Я оказался в Мунго в тот день, когда папа ему, наконец, сказал. Это было за день до выписки, и мама хотела, чтобы мы с Лили забрали некоторые его вещи и отвезли в Хогвартс. Мы вообще-то были наверху в столовой, чтобы перекусить, когда ему объявляли новости. Когда мы вернулись вниз, Джеймс был уже на ногах и орал во все горло, что все хотят сломать ему жизнь.
— Вы не можете запретить мне играть! — кричал он, полностью проигнорировав то, что мы вошли в комнату. — Я взрослый и могу делать все, что хочу!
— Целители не подпишут твой допуск к игре, — спокойно сказал папа. Определенно, он подготовился к неизбежной драке. Лили выглядела растерянной, и я не удивлен, учитывая, что я узнал все детали прежде самого Джеймса.
— В жопу целителей, — Джеймс тоже не шутил. Он выглядел просто спятившим, и его глаза были огромными и серьезными. — Я должен играть!
— Ты снова можешь покалечиться. На этот раз хуже.
— Я уже почти умер, не знаю, что может быть хуже!
— Джеймс, — вступила мама, используя свой тон «постарайся-хоть-раз-подумать». — Твоя голова не полностью залечена.
— Ну, не знаю, в какой квиддич ты играла, мама, но я что-то не помню, чтобы мне хоть раз приходилось рулить метлою головой.
Она его проигнорировала:
— И твои кости еще слишком хрупкие.
Кто-то должен был ей подсказать, что говорить восемнадцатилетнему парню, что его самого или какую-нибудь его часть можно описать словом «хрупкий» — не самая верная тактика. Джеймс уставился на нее так, словно она спятила.

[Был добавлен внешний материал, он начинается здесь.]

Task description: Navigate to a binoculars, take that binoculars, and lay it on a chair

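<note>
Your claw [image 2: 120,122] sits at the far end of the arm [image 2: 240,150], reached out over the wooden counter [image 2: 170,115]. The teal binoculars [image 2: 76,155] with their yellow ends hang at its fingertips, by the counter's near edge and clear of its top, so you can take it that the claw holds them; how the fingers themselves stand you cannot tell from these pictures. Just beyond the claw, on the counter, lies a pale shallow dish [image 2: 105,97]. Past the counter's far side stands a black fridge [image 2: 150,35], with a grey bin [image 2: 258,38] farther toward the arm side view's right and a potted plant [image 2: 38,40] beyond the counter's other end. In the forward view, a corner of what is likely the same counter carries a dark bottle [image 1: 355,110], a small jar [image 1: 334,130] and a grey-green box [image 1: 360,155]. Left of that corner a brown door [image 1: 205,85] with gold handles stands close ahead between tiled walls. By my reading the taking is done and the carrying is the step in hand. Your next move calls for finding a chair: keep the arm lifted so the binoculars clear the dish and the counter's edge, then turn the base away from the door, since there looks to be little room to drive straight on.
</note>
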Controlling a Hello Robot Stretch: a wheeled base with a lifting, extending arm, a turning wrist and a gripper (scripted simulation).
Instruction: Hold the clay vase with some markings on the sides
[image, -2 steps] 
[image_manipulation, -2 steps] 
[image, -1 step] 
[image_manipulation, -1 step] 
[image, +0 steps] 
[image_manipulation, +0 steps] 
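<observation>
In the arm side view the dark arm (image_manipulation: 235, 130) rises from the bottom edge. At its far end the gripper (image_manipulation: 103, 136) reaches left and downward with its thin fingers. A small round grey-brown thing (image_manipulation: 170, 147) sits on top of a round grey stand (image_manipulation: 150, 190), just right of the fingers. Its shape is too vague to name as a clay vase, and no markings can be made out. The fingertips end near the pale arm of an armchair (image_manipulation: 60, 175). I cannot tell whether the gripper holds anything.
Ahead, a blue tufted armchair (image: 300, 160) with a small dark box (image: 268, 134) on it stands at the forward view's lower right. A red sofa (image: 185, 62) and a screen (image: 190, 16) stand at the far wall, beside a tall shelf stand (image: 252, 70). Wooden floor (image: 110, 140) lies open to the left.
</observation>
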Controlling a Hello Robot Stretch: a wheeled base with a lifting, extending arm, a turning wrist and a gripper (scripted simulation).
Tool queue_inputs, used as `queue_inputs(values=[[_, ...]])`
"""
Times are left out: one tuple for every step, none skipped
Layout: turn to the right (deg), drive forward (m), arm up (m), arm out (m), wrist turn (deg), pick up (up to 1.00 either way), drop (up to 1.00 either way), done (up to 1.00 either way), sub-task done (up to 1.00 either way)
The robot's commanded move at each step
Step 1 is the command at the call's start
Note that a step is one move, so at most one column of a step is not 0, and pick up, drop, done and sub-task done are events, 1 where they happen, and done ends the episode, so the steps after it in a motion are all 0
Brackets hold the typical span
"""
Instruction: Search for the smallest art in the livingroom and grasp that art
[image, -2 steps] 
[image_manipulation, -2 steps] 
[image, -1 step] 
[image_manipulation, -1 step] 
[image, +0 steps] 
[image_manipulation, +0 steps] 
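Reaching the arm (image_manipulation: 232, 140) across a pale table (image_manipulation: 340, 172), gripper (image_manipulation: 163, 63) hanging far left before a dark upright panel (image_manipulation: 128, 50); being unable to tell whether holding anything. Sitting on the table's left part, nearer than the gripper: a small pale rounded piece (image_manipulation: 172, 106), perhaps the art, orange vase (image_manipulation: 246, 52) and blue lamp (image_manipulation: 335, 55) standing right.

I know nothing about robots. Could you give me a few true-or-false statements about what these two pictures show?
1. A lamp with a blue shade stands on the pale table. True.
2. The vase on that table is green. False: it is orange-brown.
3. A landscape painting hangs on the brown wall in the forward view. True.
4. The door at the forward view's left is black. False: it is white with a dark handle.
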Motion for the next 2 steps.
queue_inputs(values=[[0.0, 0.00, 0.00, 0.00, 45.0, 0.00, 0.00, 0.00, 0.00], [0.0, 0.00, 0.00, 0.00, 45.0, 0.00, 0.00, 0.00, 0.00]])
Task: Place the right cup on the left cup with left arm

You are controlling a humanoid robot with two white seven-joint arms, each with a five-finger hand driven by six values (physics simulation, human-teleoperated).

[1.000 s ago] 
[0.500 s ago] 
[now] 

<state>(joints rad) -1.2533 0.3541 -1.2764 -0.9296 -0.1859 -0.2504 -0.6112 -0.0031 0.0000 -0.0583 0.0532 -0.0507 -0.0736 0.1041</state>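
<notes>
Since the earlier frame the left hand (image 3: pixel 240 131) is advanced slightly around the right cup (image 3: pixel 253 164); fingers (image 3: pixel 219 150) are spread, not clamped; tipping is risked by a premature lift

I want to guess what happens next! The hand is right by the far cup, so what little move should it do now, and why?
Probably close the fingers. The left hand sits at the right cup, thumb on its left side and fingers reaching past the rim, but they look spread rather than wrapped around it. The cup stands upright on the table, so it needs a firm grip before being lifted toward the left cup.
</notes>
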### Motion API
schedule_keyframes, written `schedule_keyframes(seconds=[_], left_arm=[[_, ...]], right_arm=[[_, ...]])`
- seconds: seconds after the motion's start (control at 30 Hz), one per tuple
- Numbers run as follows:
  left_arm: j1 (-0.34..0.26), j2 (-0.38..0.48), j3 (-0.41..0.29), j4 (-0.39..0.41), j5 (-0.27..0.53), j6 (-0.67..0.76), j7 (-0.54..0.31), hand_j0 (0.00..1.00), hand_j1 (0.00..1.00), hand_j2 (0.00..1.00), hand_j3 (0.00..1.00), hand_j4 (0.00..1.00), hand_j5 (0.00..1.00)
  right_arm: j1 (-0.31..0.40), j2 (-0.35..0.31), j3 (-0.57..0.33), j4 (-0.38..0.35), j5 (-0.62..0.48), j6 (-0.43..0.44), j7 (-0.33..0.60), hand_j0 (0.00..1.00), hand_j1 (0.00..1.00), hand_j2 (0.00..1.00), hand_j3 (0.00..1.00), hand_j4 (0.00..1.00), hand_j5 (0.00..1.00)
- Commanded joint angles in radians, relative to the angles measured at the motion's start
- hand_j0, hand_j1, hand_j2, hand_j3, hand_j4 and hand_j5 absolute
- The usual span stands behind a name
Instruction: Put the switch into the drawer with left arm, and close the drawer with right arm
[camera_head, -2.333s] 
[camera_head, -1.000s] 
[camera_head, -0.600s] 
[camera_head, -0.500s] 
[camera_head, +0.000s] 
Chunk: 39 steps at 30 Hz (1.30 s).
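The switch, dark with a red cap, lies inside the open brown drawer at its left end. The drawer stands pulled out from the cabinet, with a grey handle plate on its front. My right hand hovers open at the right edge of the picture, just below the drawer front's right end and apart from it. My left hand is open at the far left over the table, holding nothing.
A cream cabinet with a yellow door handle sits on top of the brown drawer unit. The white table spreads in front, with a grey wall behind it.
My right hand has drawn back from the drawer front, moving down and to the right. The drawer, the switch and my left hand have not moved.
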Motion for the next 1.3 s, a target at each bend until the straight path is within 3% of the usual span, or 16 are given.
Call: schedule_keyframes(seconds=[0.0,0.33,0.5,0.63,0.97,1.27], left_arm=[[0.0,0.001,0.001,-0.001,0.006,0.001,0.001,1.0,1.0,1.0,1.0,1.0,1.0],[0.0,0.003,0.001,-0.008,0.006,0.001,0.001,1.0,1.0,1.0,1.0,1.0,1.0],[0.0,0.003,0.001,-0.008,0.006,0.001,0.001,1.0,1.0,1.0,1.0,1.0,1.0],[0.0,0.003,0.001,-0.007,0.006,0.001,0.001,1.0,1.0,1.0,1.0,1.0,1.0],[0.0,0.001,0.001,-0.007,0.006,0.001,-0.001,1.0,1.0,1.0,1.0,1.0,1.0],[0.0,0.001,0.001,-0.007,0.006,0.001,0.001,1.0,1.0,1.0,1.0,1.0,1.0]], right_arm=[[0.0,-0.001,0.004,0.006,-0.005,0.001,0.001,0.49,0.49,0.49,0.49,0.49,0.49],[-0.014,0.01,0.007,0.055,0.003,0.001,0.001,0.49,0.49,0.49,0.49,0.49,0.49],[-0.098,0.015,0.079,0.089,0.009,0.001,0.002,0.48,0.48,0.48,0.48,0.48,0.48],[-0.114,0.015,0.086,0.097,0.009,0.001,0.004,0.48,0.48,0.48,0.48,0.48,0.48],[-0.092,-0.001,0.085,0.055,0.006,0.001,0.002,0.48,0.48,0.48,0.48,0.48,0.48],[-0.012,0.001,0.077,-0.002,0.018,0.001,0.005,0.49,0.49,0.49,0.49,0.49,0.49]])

— Мои кости не нахер «хрупкие», господа ради, мама!
— Если больница не подпишет разрешение на игру, школа не допустит тебя, — ответила она, и ее тон был резче и раздраженнее. — И на этом все.
— Это последний матч! — спорил он, полностью игнорируя все ее попытки заткнуть его. — Это Кубок! И скауты придут туда!
— Мне жаль, Джеймс, но здесь уже ничего нельзя сделать, — снова вступил папа, потому что мама была уже на взводе.
— Ох, да это чертова ложь, и ты это знаешь! Ты всегда можешь что-то сделать, — прорычал Джеймс, и папа громко вздохнул, что еще больше разъярило Джеймса. — Это все мое будущее!